Dans ce système « Green Film », Benjamin Vanhagendoren explique qu’il préconise l’engagement de « conseillers éco sanitaires », ou « green managers », dont le travail est de mettre en application les critères lors du tournage. Pour ce faire, ils ont formé des techniciens pour pallier un manque. Ils se rendent compte qu’il faudrait davantage prendre des gens formés à la durabilité (tous secteurs confondus) et ensuite les former rapidement aux métiers des plateaux TV et aux législations associées. Il conclut en précisant que ces métiers d’éco- conseillers, peu importe le secteur, vont prendre une importance grandissante étant donné la problématique environnementale qui s’impose à tous les niveaux.
Philippe Chazal en profite pour préciser qu’à travers le Comité de Sélection et d’Investissement de la Fabrique des Formats, il a été décidé qu’une partie du financement accordé à la production d’un pilote de formats (de stock ou de flux) soutenu, soit conditionné au respect de la chartre de l’ensemble des dispositions proposées par Ecoprod.

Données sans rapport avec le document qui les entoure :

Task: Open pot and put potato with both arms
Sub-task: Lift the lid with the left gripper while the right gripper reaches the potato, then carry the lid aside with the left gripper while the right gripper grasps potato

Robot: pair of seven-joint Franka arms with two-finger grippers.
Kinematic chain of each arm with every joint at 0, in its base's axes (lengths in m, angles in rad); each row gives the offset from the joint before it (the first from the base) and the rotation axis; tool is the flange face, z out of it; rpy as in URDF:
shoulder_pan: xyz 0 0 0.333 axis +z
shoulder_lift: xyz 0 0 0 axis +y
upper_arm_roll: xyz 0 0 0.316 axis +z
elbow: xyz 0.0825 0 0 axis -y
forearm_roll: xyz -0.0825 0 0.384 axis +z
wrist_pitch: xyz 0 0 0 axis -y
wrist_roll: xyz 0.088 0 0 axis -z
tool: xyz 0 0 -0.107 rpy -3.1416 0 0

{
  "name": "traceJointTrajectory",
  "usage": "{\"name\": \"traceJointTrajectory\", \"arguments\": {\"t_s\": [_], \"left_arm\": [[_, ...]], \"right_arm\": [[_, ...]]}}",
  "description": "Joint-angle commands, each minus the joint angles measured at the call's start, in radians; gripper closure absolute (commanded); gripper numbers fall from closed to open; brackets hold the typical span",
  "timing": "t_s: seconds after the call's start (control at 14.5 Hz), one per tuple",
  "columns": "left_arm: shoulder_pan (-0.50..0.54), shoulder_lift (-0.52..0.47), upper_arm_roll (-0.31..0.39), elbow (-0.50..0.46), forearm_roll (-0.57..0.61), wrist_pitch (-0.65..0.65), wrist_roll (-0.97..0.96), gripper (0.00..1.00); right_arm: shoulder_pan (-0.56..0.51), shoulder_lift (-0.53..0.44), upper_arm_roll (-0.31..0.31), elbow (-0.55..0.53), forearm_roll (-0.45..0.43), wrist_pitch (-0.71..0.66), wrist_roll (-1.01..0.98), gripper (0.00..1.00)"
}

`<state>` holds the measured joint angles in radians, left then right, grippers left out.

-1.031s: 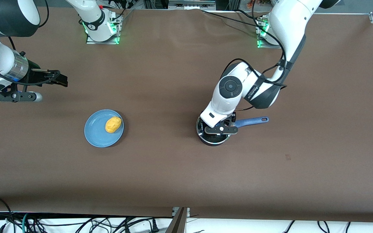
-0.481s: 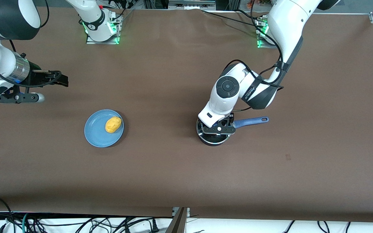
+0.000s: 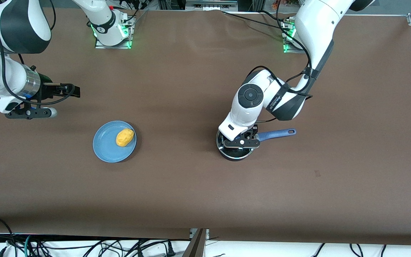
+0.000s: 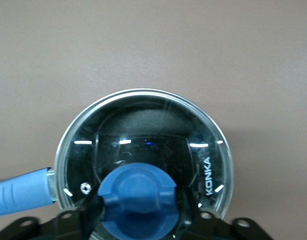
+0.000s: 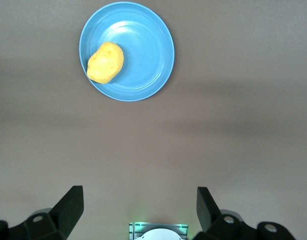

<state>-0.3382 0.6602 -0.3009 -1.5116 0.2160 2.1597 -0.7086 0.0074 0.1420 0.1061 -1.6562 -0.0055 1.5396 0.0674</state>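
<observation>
We see the pot (image 3: pixel 234 148) sitting on the brown table (image 3: pixel 191 196) toward the left arm's end, its long blue handle (image 3: pixel 277 134) pointing farther toward that end. A glass lid (image 4: pixel 143 150) with a silvery rim and a round blue knob (image 4: pixel 138 200) covers the pot; through the glass we make out the dark inside and the printed word KONKA. The left gripper (image 3: pixel 243 142) is down on top of the lid, and in the left wrist view its black fingers (image 4: pixel 91 215) stand on either side of the blue knob, close against it, so we take it to be clenched on the knob. The lid sits flat on the pot's rim. The potato (image 3: pixel 124 137) lies on a flat light-blue plate (image 3: pixel 105 150), well apart from the pot, toward the right arm's end of the table; it rests off the plate's middle, close to the rim. In the right wrist view we see the potato (image 5: pixel 105 62) and the plate (image 5: pixel 148 50) from above, with bare table between them and the right gripper's fingers (image 5: pixel 71 205), which are spread wide with nothing between them. The right gripper (image 3: pixel 73 91) hangs over bare table near the right arm's end, not over the plate, and that arm waits there.
</observation>
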Motion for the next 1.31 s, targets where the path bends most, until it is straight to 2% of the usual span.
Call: {"name": "traceJointTrajectory", "arguments": {"t_s": [0.0, 0.21, 0.48, 0.76, 0.89, 1.1, 1.24], "left_arm": [[-0.004, -0.001, -0.003, 0.001, 0.031, 0.003, -0.023, 0.49], [-0.001, -0.005, -0.003, 0.001, 0.029, 0.003, -0.023, 0.57], [0.018, -0.065, -0.003, 0.001, 0.017, -0.012, -0.031, 0.57], [0.089, -0.171, -0.006, -0.024, 0.013, -0.069, -0.009, 0.57], [0.163, -0.220, -0.006, -0.073, 0.011, -0.069, 0.101, 0.58], [0.322, -0.269, -0.006, -0.137, -0.059, -0.069, 0.381, 0.58], [0.448, -0.284, -0.006, -0.166, -0.076, -0.086, 0.585, 0.58]], "right_arm": [[0.014, -0.002, 0.004, 0.027, 0.004, -0.024, 0.006, 0.00], [0.014, 0.004, 0.003, 0.019, 0.028, 0.032, 0.009, 0.00], [0.028, 0.030, 0.004, 0.019, 0.028, 0.102, 0.050, 0.00], [0.043, 0.092, 0.004, 0.026, 0.030, 0.174, 0.231, 0.00], [0.058, 0.137, 0.003, 0.027, 0.030, 0.221, 0.291, 0.00], [0.106, 0.226, 0.003, 0.029, 0.027, 0.331, 0.457, 0.00], [0.132, 0.304, 0.003, 0.032, 0.024, 0.414, 0.482, 0.00]]}}
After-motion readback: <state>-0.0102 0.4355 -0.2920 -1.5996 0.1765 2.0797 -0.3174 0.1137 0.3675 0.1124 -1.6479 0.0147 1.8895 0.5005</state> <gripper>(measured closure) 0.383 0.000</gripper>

Il ajoute que ce dispositif permet aussi de sensibiliser les producteurs sur d’autres éléments tels que le fait d’avoir un référent harcèlement, ou de favoriser les conditions de vie au travail ; des conditions complémentaires qui viennent appuyer l’idée d’encourager la mise en place d’un écosystème de travail vertueux.
Alissa Aubenque constate que de plus en plus de financeurs s’emparent de ces questions pour conditionner les aides. Elle s’en félicite, et note que la mission d’Ecoprod, de ce point de vue, commence à évoluer. C’est pour cette raison, qu’ils travaillent actuellement sur l’élaboration de grilles de critères uniformes et globaux pour éviter d’avoir des disparités normatives d’une région à l’autre, ce qui ajouterait de la complexité au travail de sensibilisation auprès des producteurs.

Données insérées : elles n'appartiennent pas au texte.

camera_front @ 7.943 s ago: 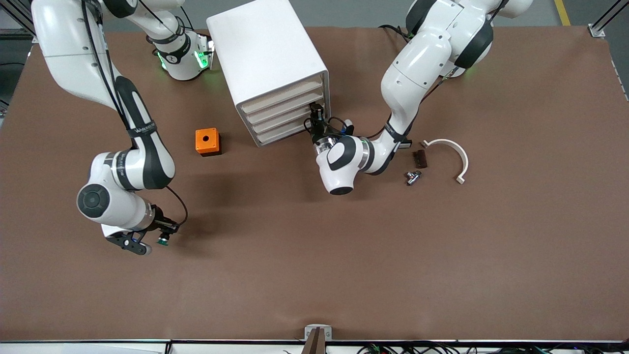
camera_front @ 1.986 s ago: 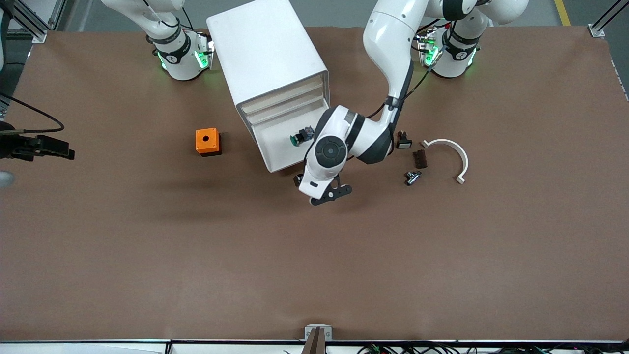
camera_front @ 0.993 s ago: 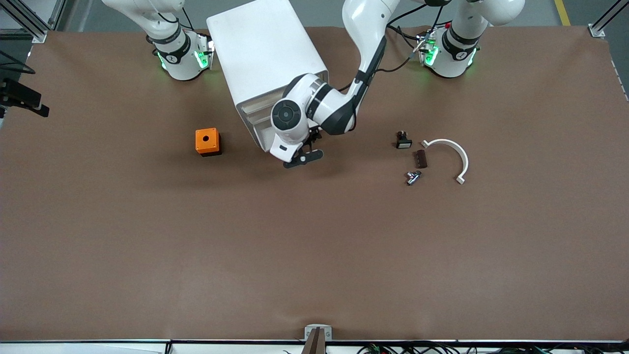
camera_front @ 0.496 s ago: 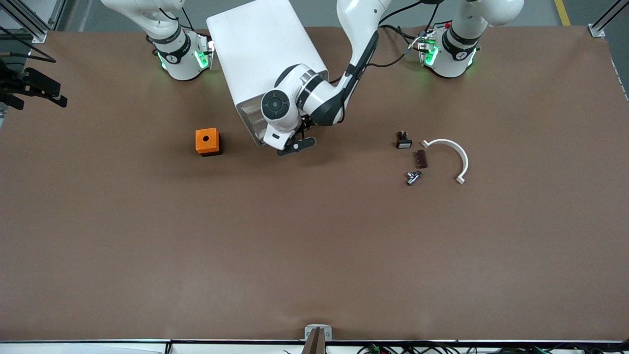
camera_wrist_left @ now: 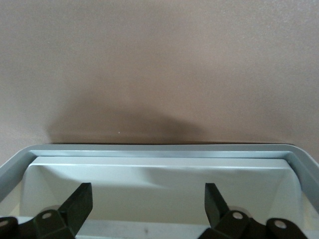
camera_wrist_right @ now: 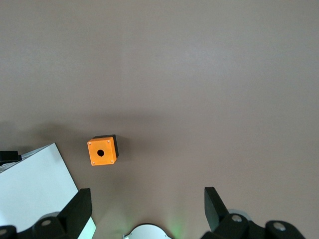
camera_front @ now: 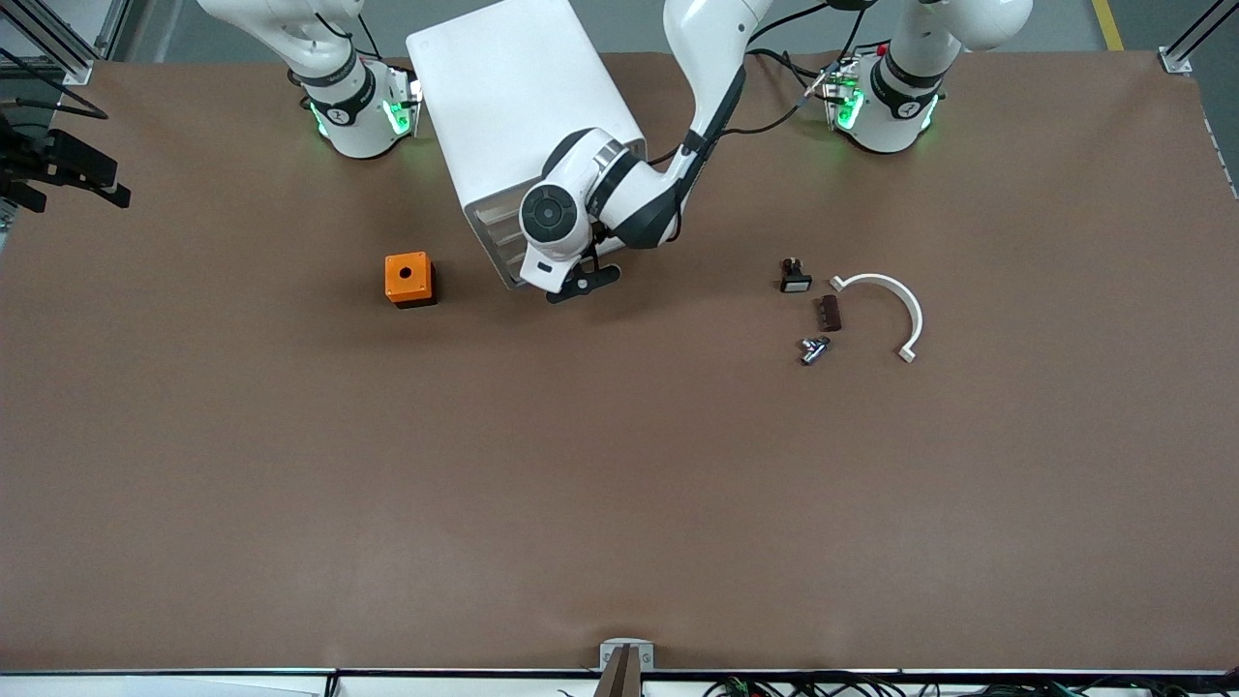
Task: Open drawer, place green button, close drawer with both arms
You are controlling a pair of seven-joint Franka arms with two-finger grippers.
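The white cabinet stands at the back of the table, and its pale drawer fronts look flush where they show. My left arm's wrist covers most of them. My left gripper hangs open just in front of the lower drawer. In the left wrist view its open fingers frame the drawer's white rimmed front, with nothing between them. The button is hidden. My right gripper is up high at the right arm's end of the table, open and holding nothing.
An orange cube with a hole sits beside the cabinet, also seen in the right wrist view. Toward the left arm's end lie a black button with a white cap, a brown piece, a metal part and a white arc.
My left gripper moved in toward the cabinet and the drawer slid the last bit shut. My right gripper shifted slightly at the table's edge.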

Leith Louzir remercie Alissa Aubenque et Pauline Gil pour leur explications riches aussi bien sur le plan théorique et aussi très concrètes sur le l’éco-production au quotidien, et les outils qu’il reste à consolider et construire !
Leith Louzir conclut en remerciant aussi tous les participants pour leurs interventions. Il précise que la prochaine rencontre de la Fabrique de Formats aura lieu le 5 octobre prochain sur Zoom juste avant le MIPCOM. Il s’agira d’une rencontre dédiée au benchmark international des formats en compagnie de The Wit, notre partenaire.